> Directions for this task
The count of lines below that include the string "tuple" is the whole answer.

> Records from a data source
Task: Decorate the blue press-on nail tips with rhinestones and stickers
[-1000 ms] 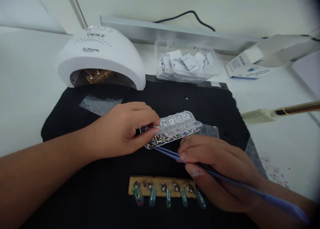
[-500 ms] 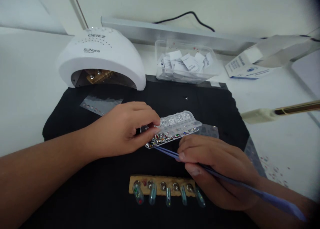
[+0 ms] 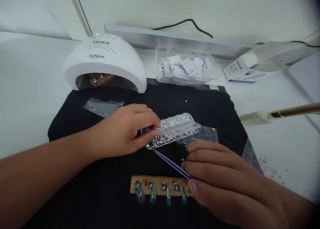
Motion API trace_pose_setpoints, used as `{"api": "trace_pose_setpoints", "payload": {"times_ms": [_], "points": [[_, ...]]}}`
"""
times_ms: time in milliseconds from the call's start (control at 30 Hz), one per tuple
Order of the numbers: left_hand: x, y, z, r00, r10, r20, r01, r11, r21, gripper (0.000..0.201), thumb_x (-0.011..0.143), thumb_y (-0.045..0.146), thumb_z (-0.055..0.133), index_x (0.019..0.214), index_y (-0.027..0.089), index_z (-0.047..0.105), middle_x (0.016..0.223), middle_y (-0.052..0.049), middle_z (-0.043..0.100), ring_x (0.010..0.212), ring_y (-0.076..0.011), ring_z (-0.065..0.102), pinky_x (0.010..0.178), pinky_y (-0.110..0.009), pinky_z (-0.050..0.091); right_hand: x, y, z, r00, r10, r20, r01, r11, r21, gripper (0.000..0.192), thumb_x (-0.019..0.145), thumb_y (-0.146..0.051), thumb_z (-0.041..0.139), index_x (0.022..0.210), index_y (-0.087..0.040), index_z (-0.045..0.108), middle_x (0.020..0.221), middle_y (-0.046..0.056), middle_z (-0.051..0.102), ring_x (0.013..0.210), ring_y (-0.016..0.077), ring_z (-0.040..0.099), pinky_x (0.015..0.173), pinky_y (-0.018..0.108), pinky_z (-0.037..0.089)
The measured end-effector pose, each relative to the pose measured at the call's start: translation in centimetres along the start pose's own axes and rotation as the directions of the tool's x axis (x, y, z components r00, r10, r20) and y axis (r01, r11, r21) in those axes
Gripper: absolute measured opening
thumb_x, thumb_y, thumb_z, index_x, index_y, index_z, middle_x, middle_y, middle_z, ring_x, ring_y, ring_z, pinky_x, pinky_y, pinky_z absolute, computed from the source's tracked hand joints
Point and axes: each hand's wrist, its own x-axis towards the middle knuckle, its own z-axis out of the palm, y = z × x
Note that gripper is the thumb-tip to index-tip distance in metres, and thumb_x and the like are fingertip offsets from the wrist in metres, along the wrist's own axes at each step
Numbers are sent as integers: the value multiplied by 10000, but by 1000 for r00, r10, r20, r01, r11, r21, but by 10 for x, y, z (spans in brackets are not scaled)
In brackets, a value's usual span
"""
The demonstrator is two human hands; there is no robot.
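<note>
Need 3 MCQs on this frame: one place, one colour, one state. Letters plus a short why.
1. Where does the nail lamp stand?
A. at the far left edge of the black mat
B. right of the wooden nail holder
C. under the right hand

2. What colour are the tweezers?
A. red
B. blue-purple
C. green

3. What is the left hand doing?
A. lying flat on the mat
B. gripping the rhinestone box at its left end
C. holding the tweezers

Answers: 1 A, the lamp sits at the mat's back left corner. 2 B, the thin prongs look blue-purple. 3 B, its fingers pinch the box's left end.
</note>
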Motion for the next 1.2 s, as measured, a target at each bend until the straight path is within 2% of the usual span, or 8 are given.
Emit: {"api": "trace_pose_setpoints", "payload": {"times_ms": [300,400,467,533,700,900,1000,1200], "points": [[3,-2,0,999,37,-3,-37,999,-21,105,933,176,556,894,132,643,828,-25,671,795,-127,600,745,-241,451,2,-9,-9,1000,-22,-20,22,1000,-11,176,926,-103,531,806,-183,634,721,38,741,708,190,708,687,400,632],[2,-3,-2,998,58,2,-58,998,-29,117,935,194,555,894,130,645,821,-36,667,794,-140,594,746,-257,454,3,-4,-5,988,-123,-90,120,992,-36,186,915,-87,525,775,-174,611,723,45,727,698,177,690,696,379,616],[2,-4,-2,997,73,8,-72,997,-26,129,939,212,550,904,133,646,830,-46,670,802,-154,594,756,-279,458,2,0,-3,932,-259,-254,245,966,-84,197,917,-91,513,757,-181,583,675,36,694,627,163,653,635,357,598],[2,-5,-2,997,82,10,-82,997,-15,124,931,230,562,909,144,649,844,-48,681,814,-166,601,774,-302,457,0,1,-3,959,-212,-187,197,976,-96,152,909,-96,527,791,-176,578,723,50,711,671,171,662,679,368,603],[4,-2,-12,996,30,-87,-32,999,-25,185,929,290,536,887,166,667,840,-42,701,825,-169,626,821,-323,468,1,-2,-12,917,-319,-238,294,946,-137,136,909,-100,535,803,-182,559,709,40,708,622,154,617,620,327,570],[-3,29,-51,928,-153,-340,153,988,-28,224,959,310,494,916,172,665,893,-51,695,848,-157,631,790,-299,499,9,-9,-23,836,-454,-307,427,891,-154,102,905,-105,537,815,-146,562,641,43,669,527,137,541,515,285,477],[-10,46,-58,910,-245,-333,225,969,-97,172,936,316,546,936,201,674,886,-29,694,841,-158,625,773,-298,499,10,-16,-34,810,-472,-350,447,881,-153,140,934,-111,480,827,-157,558,631,25,653,507,127,510,494,270,449],[-22,72,-42,947,-214,-237,191,974,-119,109,916,245,565,932,178,650,921,-36,663,862,-142,609,788,-282,484,-11,-26,-52,839,-447,-309,415,895,-165,110,915,-90,500,852,-160,556,667,45,673,540,138,527,515,292,468]]}}
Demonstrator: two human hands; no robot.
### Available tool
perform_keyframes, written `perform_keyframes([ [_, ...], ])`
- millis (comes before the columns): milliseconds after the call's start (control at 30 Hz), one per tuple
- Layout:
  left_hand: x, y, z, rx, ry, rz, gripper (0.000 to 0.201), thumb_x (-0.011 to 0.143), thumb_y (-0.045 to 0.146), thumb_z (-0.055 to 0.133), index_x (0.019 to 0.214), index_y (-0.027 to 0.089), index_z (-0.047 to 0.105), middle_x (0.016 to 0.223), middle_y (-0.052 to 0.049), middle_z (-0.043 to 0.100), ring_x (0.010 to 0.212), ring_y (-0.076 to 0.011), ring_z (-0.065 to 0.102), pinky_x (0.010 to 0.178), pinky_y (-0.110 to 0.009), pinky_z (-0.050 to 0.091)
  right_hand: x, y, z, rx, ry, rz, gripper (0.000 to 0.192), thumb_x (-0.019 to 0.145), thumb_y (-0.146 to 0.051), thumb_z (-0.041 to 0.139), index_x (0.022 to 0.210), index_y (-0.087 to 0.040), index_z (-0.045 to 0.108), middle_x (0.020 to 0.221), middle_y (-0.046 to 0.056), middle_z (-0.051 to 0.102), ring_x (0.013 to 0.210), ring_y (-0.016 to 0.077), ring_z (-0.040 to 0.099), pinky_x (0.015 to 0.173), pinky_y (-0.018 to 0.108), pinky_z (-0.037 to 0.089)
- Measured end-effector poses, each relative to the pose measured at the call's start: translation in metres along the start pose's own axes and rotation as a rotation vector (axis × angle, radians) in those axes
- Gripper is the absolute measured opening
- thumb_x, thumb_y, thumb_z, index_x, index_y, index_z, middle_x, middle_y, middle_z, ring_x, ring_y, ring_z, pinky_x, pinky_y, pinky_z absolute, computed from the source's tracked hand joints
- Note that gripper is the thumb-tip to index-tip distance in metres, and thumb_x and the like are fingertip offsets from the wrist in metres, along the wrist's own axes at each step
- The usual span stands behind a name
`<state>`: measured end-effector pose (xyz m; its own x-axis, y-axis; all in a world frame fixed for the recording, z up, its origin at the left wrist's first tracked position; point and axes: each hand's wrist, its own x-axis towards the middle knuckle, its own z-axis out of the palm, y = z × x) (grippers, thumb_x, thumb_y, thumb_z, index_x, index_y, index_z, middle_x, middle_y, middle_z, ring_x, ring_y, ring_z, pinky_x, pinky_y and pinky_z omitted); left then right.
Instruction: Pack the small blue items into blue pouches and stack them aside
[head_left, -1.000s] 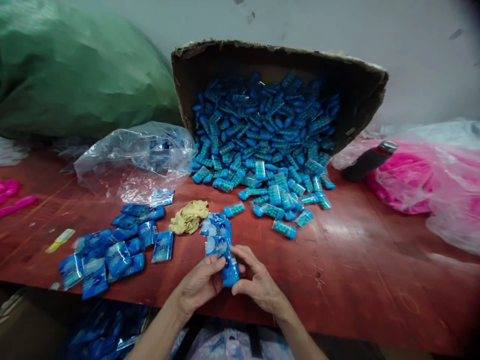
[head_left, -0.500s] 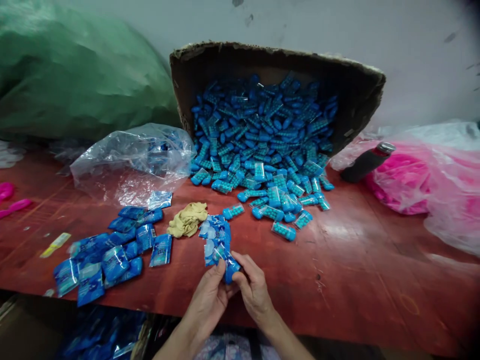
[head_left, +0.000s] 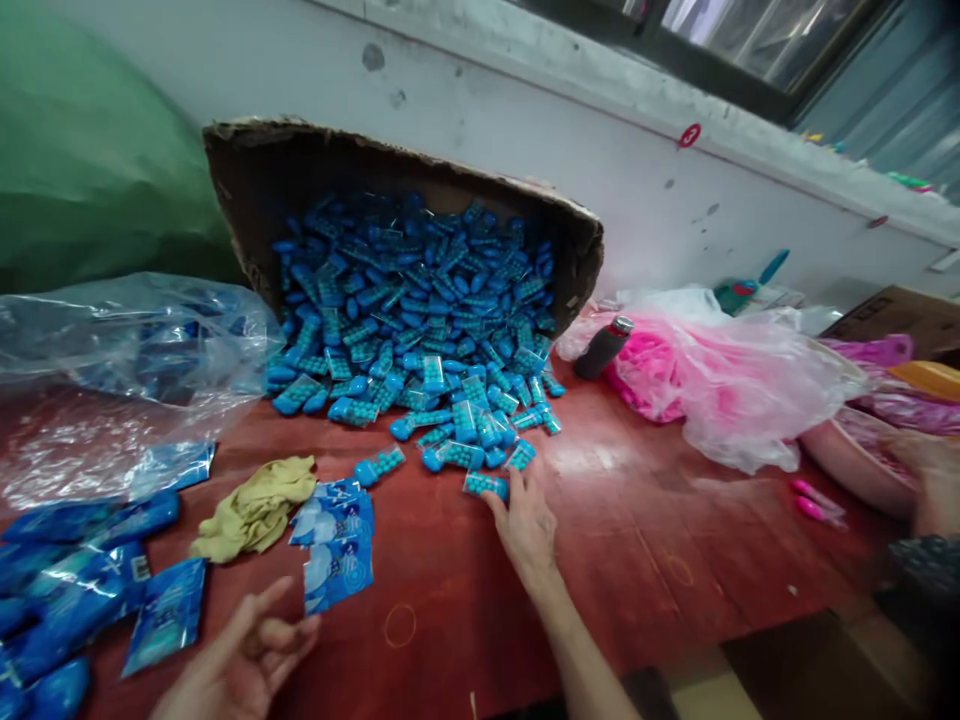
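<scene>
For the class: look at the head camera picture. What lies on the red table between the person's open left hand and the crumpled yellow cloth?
Head view: only bare red table shows between the left hand and the crumpled yellow cloth. Flat blue sachets lie just to the right.

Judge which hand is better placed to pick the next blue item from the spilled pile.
Right. The right hand already touches a blue item at the pile's edge; the left hand hovers empty near the table front.

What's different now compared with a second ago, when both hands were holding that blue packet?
The hands have parted. The right hand reached forward to a blue item at the spill's edge; the left hand is open and empty. The tipped cardboard box and yellow cloth stayed put.
</scene>
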<state>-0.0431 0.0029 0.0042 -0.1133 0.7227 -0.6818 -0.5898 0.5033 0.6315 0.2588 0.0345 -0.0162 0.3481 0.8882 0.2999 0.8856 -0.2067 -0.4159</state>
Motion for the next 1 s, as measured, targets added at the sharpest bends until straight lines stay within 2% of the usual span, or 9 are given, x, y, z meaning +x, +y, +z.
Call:
perform_keyframes([
  [67, -0.006, -0.018, 0.030, 0.136, -0.115, -0.005, 0.027, 0.063, 0.025, 0.065, 0.088, 0.015, 0.060, 0.052, 0.000, 0.061, 0.063, -0.0206, 0.063, 0.067, -0.033, 0.053, 0.000, -0.003, 0.006, -0.035, -0.053, -0.031, 0.038, 0.078, -0.034, 0.054, 0.112, -0.020, 0.049, 0.092, 0.012, 0.054, 0.083, 0.0248, 0.054, 0.063, 0.032, 0.043],
  [200, 0.000, -0.036, 0.087, 0.374, -0.184, 0.188, 0.029, 0.060, 0.027, 0.068, 0.085, 0.014, 0.059, 0.049, 0.002, 0.059, 0.046, -0.0132, 0.056, 0.048, -0.023, 0.048, -0.004, -0.012, 0.005, 0.025, -0.170, -0.089, 0.031, 0.076, -0.028, 0.055, 0.105, -0.019, 0.050, 0.094, 0.011, 0.055, 0.086, 0.0263, 0.053, 0.064, 0.032, 0.043],
  [300, 0.010, -0.041, 0.115, 0.464, -0.240, 0.346, 0.036, 0.058, 0.027, 0.069, 0.091, 0.017, 0.059, 0.058, 0.003, 0.060, 0.039, -0.0093, 0.051, 0.036, -0.018, 0.038, -0.007, -0.014, -0.007, 0.235, -0.255, -0.074, 0.022, 0.074, -0.027, 0.057, 0.094, -0.020, 0.051, 0.082, 0.003, 0.057, 0.075, 0.0202, 0.055, 0.063, 0.028, 0.042],
  [367, 0.014, -0.044, 0.127, 0.493, -0.326, 0.352, 0.043, 0.058, 0.028, 0.069, 0.099, 0.019, 0.056, 0.060, 0.004, 0.060, 0.037, -0.0082, 0.049, 0.032, -0.017, 0.034, -0.010, -0.018, -0.016, 0.428, -0.342, -0.016, 0.017, 0.074, -0.027, 0.056, 0.089, -0.020, 0.050, 0.070, -0.002, 0.054, 0.063, 0.0148, 0.052, 0.058, 0.024, 0.040],
  [433, 0.013, -0.047, 0.132, 0.541, -0.464, 0.287, 0.041, 0.062, 0.031, 0.066, 0.099, 0.018, 0.056, 0.054, 0.004, 0.058, 0.034, -0.0078, 0.046, 0.030, -0.017, 0.031, -0.014, -0.023, -0.025, 0.602, -0.447, 0.011, 0.016, 0.074, -0.028, 0.056, 0.087, -0.019, 0.050, 0.065, -0.005, 0.050, 0.059, 0.0119, 0.049, 0.055, 0.021, 0.038],
  [533, 0.005, -0.049, 0.131, 0.565, -0.611, 0.143, 0.025, 0.071, 0.040, 0.055, 0.082, 0.017, 0.055, 0.047, 0.003, 0.054, 0.032, -0.0078, 0.046, 0.030, -0.016, 0.028, -0.020, -0.033, -0.033, 0.783, -0.562, -0.002, 0.025, 0.077, -0.029, 0.053, 0.100, -0.020, 0.051, 0.074, -0.004, 0.052, 0.065, 0.0114, 0.049, 0.059, 0.021, 0.039],
  [667, -0.011, -0.051, 0.119, 0.461, -0.561, -0.036, 0.027, 0.077, 0.046, 0.045, 0.075, 0.019, 0.046, 0.040, 0.005, 0.051, 0.032, -0.0083, 0.046, 0.031, -0.015, 0.027, -0.030, -0.045, -0.029, 1.033, -0.646, 0.015, 0.037, 0.085, -0.045, 0.037, 0.110, -0.020, 0.048, 0.077, -0.001, 0.052, 0.050, 0.0080, 0.042, 0.048, 0.020, 0.036],
  [833, -0.033, -0.054, 0.108, 0.371, -0.527, -0.107, 0.029, 0.078, 0.049, 0.041, 0.074, 0.020, 0.042, 0.035, 0.009, 0.040, 0.031, -0.0086, 0.044, 0.031, -0.016, 0.025, -0.045, -0.067, -0.022, 1.146, -0.372, 0.079, 0.036, 0.087, -0.043, 0.034, 0.074, -0.017, 0.055, 0.065, -0.001, 0.049, 0.059, 0.0112, 0.046, 0.054, 0.021, 0.037],
  [1000, -0.043, -0.053, 0.105, 0.340, -0.544, -0.122, 0.029, 0.078, 0.049, 0.042, 0.070, 0.020, 0.039, 0.035, 0.011, 0.031, 0.029, -0.0076, 0.041, 0.031, -0.016, 0.025, -0.048, -0.078, -0.028, 1.182, -0.345, 0.127, 0.033, 0.085, -0.039, 0.039, 0.064, -0.018, 0.052, 0.061, -0.002, 0.047, 0.058, 0.0106, 0.045, 0.054, 0.021, 0.037],
])
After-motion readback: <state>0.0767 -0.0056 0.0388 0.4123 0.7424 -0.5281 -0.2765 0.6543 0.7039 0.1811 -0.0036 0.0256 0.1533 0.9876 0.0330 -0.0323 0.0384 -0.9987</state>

> Expected answer
2